Researchers from UC Berkeley and Lawrence Berkeley National Laboratory credit ArrayFire in a paper published in the 2020 IEEE High-Performance Extreme Computing Conference (HPEC). The paper is titled “GPU Accelerated Anomaly Detection of Large Scale Light Curves.” In this work, the authors present a new algorithm for reconstructing the three-dimensional (3D) electrostatic potential of a sample at atomic resolution from phase contrast imaging using high-resolution transmission electron microscopy.
Transmission electron microscopy (TEM) offers various imaging modes, allowing for quantitative 3D estimations of local structure, electrostatic and magnetic potentials, and local chemistry, significantly impacting biology and materials science. It is now possible to measure the 3D position of individual atoms with high precision and even determine both the 3D position and species of every atom in a nanoscale sample with high reliability. These atomic electron tomographic (AET) studies used a TEM imaging mode called annular dark field (ADF) scanning transmission electron microscopy (STEM). ADF-STEM imaging offers monotonic contrast that is close to a linear 2D projection of the 3D electrostatic potential of the sample. This feature allows for both traditional tomographic reconstruction algorithms and advanced algorithms that allow for some deviation from linearity. However, this imaging mode requires large electron doses, as it is much less efficient than phase contrast imaging modes. Additionally, because the electron probe is focused on a small spot and scanned over the sample surface, sample motion during the experiment can cause artifacts.
This paper presents a new method for 3D tomographic reconstruction from a tilt series of one or more intensity-only images at different defocus values. The algorithm models the multiple scattering of the electron beam and the strong phase shifts induced by individual atoms at atomic resolution and includes efficient regularization to recover a physically accurate structure even with a very low signal-to-noise ratio (SNR).

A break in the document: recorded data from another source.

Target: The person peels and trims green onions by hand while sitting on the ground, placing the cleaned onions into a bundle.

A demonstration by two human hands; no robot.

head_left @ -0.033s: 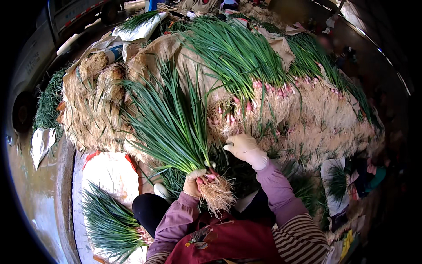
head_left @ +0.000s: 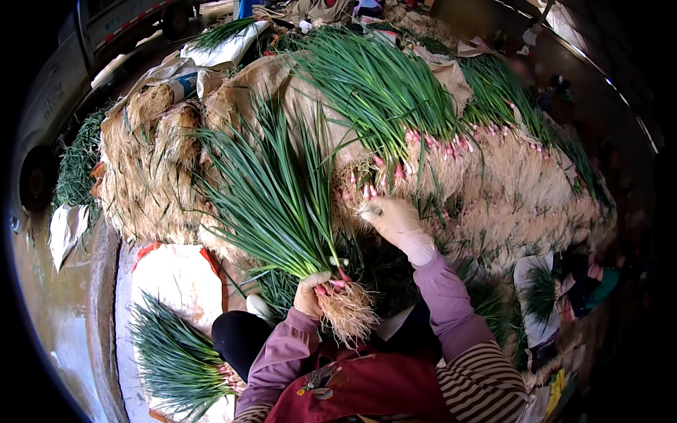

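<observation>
Straw-coloured, wide mound of dry root mats [head_left: 508, 190] fills most of the view, partly under brown burlap cloth [head_left: 271, 74]. On top: broad pile of long green onions with pinkish bulbs [head_left: 384, 92], leaves pointing away from the person, roots toward them. Next down: fanned bunch of long dark-green onion stalks [head_left: 278, 187], in the left hand, over the near edge of the mound. Lower left: smaller green onion bunch [head_left: 173, 352] lying on a white sack with red trim [head_left: 180, 271].

Handling guess: held bunch is light to moderate, leaves limp and easy to crease, stems firmer, maybe slick if damp. Best hold is the pale stem section just above the bulbs; leaf end would flop and bend.

Left grip, cream-gloved [head_left: 308, 296]: wrapped closed around the stem bases. Leaves fan up and away beyond it; reddish bulbs [head_left: 338, 285] and shaggy tan roots [head_left: 350, 314] stick out on its right and below.

Right grip, also cream-gloved [head_left: 396, 224]: well apart from the held bunch, fingers curled, tips at the pile's root edge. Can't tell if it's pinching anything.
</observation>
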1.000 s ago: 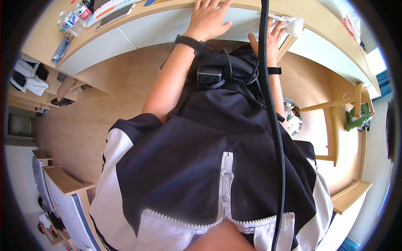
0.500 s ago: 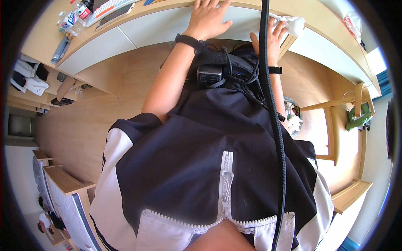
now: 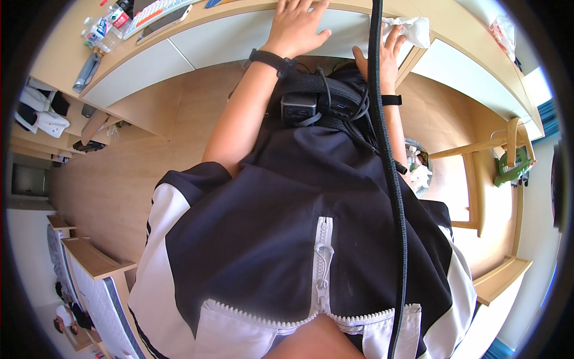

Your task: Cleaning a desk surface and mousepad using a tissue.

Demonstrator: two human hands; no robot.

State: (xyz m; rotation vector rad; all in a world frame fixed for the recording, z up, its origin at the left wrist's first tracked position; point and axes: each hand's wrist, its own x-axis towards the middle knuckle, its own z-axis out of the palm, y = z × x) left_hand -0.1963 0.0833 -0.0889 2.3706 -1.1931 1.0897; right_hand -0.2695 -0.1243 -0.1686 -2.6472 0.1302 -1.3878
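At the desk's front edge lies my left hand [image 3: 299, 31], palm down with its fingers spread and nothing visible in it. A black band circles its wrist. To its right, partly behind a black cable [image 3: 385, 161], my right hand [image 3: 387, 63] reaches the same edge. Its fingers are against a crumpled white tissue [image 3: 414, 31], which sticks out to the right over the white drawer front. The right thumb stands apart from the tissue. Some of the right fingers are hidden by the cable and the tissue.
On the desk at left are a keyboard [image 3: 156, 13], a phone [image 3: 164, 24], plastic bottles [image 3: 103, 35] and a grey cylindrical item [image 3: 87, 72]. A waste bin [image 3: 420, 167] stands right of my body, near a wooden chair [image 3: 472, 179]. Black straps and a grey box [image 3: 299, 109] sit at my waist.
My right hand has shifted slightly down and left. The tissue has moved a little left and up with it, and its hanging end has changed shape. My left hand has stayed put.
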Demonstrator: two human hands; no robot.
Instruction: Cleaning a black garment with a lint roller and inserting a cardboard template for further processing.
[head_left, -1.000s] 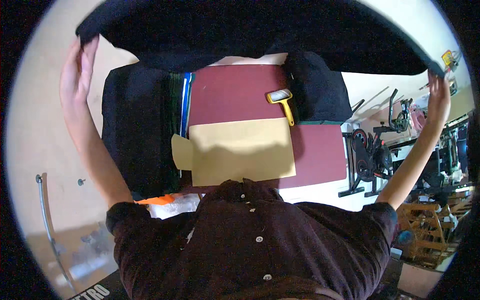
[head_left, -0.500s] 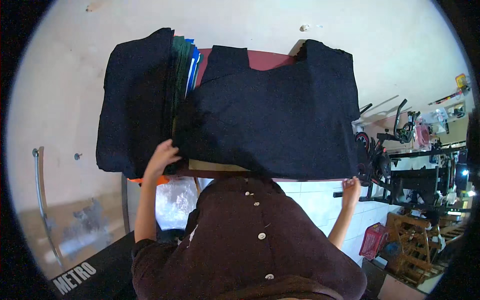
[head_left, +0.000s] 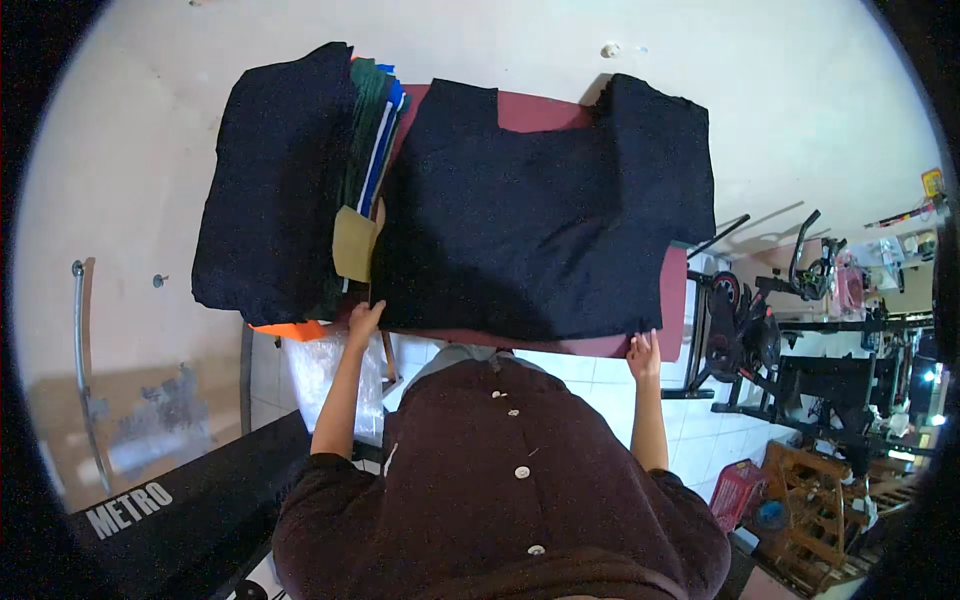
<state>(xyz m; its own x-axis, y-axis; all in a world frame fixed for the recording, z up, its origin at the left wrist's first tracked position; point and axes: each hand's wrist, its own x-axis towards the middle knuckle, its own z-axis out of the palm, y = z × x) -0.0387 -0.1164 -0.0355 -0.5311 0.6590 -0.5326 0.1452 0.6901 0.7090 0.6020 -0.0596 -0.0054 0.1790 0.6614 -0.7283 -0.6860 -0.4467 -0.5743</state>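
Note:
A wide black garment (head_left: 530, 220), with a cut-out along its far edge, lies spread on a dark red tabletop (head_left: 673, 300). My left hand (head_left: 366, 319) is closed at its near left corner, fingers pinching the cloth. At the near right corner, the fingertips of my right hand (head_left: 645, 354) grip the hem. Left of the garment rises a thick stack of folded black cloth (head_left: 270, 185). Green, blue and white layers (head_left: 375, 140) show along the stack's right side, and a tan piece of cloth (head_left: 354, 244) hangs over that side.
Below the stack are an orange item (head_left: 290, 329) and a clear plastic bag (head_left: 335, 380). A long black box (head_left: 190, 490) lies at lower left. Exercise equipment (head_left: 750, 330) stands right of the table, with a pink basket (head_left: 738, 492) and wooden rack (head_left: 825, 510) nearby.
The garment's near right corner has shifted left with my right hand, baring the table's right edge. My left hand has moved right to the near left corner. More of the tan cloth shows.

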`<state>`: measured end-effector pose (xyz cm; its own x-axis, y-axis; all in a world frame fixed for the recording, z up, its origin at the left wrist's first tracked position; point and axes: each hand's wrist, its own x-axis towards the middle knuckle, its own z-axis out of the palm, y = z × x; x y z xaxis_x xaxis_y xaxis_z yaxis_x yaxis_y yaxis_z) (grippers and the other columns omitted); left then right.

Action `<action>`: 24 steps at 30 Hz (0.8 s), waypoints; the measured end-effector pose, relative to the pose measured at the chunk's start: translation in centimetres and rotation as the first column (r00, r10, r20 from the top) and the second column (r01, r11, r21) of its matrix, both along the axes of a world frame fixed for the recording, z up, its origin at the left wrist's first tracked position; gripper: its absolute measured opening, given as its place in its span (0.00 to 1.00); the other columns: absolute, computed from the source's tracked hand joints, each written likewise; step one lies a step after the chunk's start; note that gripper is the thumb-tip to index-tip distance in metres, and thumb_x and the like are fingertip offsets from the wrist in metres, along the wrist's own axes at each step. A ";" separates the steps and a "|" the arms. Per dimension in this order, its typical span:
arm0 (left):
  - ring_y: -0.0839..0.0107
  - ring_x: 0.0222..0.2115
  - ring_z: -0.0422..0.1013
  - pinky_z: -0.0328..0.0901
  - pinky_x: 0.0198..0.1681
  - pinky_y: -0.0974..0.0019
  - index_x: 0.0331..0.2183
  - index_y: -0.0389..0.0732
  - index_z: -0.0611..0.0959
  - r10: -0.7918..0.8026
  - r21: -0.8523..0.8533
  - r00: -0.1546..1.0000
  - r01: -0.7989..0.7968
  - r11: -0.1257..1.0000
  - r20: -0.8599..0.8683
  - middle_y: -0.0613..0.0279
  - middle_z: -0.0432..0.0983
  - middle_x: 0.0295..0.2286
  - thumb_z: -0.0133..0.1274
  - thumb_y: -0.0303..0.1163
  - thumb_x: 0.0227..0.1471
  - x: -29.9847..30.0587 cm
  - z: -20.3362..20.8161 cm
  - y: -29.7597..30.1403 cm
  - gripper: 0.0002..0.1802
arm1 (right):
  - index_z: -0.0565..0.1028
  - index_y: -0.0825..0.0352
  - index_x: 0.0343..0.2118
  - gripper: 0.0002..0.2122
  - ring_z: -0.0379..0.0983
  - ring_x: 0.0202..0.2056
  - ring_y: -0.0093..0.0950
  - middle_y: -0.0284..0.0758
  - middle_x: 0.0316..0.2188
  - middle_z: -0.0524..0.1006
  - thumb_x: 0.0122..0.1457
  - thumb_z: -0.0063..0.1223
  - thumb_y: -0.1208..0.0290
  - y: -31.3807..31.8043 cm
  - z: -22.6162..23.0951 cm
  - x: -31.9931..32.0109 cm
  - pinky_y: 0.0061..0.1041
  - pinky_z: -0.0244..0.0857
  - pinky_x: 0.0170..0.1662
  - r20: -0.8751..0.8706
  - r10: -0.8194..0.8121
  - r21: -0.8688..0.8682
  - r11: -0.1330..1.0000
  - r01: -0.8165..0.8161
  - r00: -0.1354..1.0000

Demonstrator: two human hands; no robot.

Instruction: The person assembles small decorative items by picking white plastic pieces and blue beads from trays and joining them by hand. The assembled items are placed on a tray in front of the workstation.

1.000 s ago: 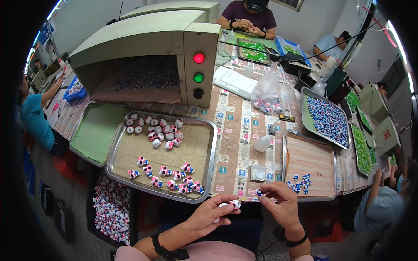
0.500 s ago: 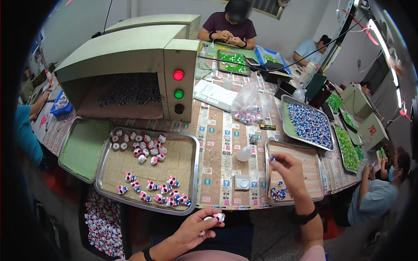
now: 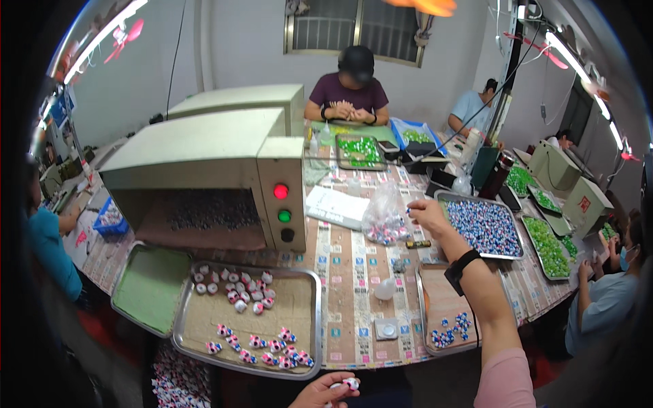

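My left hand [image 3: 318,393] is at the lower edge, its fingers closed on a small white-and-pink figure head [image 3: 351,383]; a second white piece shows lower in the hand. My right arm reaches forward over the table, and my right hand [image 3: 431,216] pinches a tiny blue piece [image 3: 409,212] beside a clear plastic bag [image 3: 385,219]. Close to that hand is a metal tray [image 3: 515,256] full of small blue-and-white pieces. Beneath the right forearm, a wood-coloured tray [image 3: 445,289] bears several blue-and-white pieces.
Left, a metal-rimmed tray [image 3: 235,326] carries white heads and assembled figures; a green-lined tray [image 3: 149,289] adjoins it. Behind stands a beige machine [image 3: 197,146] with lit red and green lamps. A white squeeze bottle [image 3: 385,289] is mid-table. Co-workers sit around the tables.
My right hand has moved forward from above the wood-coloured tray to beside the plastic bag, still pinching the blue piece. The view has tilted up; my left hand still holds the head.
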<state>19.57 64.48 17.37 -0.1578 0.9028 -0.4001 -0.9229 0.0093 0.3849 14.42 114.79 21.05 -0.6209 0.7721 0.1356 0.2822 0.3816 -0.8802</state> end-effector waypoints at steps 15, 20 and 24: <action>0.78 0.36 0.75 0.64 0.24 0.81 0.45 0.44 0.77 -0.004 -0.008 1.000 0.004 1.000 0.002 0.68 0.78 0.38 0.54 0.28 0.57 -1.3 -0.8 -0.1 0.13 | 0.84 0.60 0.28 0.08 0.79 0.35 0.41 0.43 0.30 0.81 0.48 0.54 0.77 2.7 -5.5 -4.4 0.35 0.72 0.39 0.225 -0.320 0.573 0.807 0.141 0.920; 0.78 0.36 0.75 0.64 0.25 0.81 0.46 0.44 0.77 -0.017 -0.008 1.000 0.016 1.000 -0.012 0.68 0.78 0.38 0.54 0.28 0.58 -1.5 -0.7 0.3 0.14 | 0.82 0.66 0.26 0.05 0.79 0.30 0.38 0.44 0.25 0.80 0.49 0.56 0.74 3.7 -5.2 -3.1 0.33 0.71 0.37 0.150 -0.252 0.509 0.849 0.144 0.956; 0.78 0.36 0.75 0.63 0.25 0.80 0.48 0.43 0.76 -0.008 -0.015 1.000 0.007 1.000 -0.015 0.67 0.77 0.39 0.53 0.28 0.58 -1.8 -1.2 -0.2 0.15 | 0.82 0.67 0.32 0.07 0.78 0.27 0.28 0.39 0.25 0.81 0.54 0.53 0.73 2.6 -2.8 -1.6 0.27 0.70 0.31 0.038 -0.146 0.051 0.988 0.144 0.988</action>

The authors also implemented an atom-tracing algorithm to identify individual atoms and estimate their sub-voxel 3D positions and chemical species. The method allows for AET experiments to be performed on samples that contain weakly scattering elements, such as carbon, oxygen, or even lithium, with either crystalline or amorphous structures or a mix of both. Additionally, it allows for the reconstruction of samples that cannot withstand the required electron dose for existing atomic resolution reconstruction methods. Biological cryo-EM studies may also benefit if they are performed on very large volumes (where the projection assumption breaks down) or contain multiple scattering regions.
Figure 1 shows the experimental layout of the paper, including the tilt series at different defocus values.
Figure 4 shows the effect of different electron doses on the results. Reducing electron dose is helpful in many applications.
Figure 6 shows the impact of varying tilt angles and defocus planes.
The forward simulation and reconstruction algorithms are implemented in Python, using ArrayFire for GPU calculations.
This paper shows that the method is robust to low electron dose measurements, works for a small number of defocused images or even a single image per tilt angle, and can handle a missing wedge in the tilt angles of up to 60◦. The method enables atomic-resolution tomographic reconstruction of nanoscale samples containing both strongly and weakly scattering elements, with either crystalline or amorphous structures. All source codes have been opened to encourage researchers to perform phase-contrast atomic electron tomography experiments to solve structures on the smallest length scales.
Thanks to these researchers for sharing their great work with us!